— PROBLEM DESCRIPTION —
A single figure is required: the number of lines below that contain "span".

— INFORMATION PROVIDED —
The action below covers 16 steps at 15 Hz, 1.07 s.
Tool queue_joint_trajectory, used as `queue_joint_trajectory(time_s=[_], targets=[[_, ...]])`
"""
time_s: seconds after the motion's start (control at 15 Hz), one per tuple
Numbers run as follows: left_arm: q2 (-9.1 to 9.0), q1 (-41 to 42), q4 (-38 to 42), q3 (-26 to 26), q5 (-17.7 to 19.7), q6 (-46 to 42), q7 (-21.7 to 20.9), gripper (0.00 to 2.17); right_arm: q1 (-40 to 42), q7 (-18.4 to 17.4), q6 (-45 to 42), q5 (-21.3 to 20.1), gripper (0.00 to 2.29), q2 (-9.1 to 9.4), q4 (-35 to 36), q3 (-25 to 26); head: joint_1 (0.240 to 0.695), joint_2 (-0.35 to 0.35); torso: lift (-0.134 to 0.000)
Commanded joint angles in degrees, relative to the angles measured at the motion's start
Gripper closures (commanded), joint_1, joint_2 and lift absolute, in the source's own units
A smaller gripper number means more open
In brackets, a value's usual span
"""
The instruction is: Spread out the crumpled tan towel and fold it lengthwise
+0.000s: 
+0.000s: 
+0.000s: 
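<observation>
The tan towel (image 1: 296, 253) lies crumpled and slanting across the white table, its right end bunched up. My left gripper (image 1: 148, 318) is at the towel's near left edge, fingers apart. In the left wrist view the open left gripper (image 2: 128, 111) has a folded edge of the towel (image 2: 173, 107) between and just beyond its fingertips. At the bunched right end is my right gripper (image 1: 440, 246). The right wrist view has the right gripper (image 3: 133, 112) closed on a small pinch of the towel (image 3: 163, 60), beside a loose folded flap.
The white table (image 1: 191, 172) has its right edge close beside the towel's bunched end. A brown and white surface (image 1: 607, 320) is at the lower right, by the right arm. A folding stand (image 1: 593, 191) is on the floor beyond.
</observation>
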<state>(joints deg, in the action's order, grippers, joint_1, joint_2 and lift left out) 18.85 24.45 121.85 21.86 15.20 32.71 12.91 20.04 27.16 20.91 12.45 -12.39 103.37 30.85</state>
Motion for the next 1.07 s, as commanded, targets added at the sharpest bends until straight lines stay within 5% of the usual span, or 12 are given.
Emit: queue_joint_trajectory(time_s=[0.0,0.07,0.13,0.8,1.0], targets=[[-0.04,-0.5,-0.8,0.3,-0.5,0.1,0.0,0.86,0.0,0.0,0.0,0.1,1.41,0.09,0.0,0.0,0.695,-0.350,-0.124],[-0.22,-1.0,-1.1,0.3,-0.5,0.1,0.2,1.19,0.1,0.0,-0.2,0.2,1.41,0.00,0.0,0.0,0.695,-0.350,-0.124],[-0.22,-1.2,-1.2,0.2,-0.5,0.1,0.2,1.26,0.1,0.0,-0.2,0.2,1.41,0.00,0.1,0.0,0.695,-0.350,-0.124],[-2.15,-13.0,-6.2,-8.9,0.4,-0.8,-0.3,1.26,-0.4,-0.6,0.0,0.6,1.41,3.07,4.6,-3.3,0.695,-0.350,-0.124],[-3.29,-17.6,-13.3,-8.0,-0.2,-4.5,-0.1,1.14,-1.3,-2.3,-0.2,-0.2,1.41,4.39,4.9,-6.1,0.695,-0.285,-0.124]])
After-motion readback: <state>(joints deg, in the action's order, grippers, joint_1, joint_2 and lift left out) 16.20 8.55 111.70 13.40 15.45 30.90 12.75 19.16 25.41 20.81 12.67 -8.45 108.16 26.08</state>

— PROBLEM SOLUTION —
2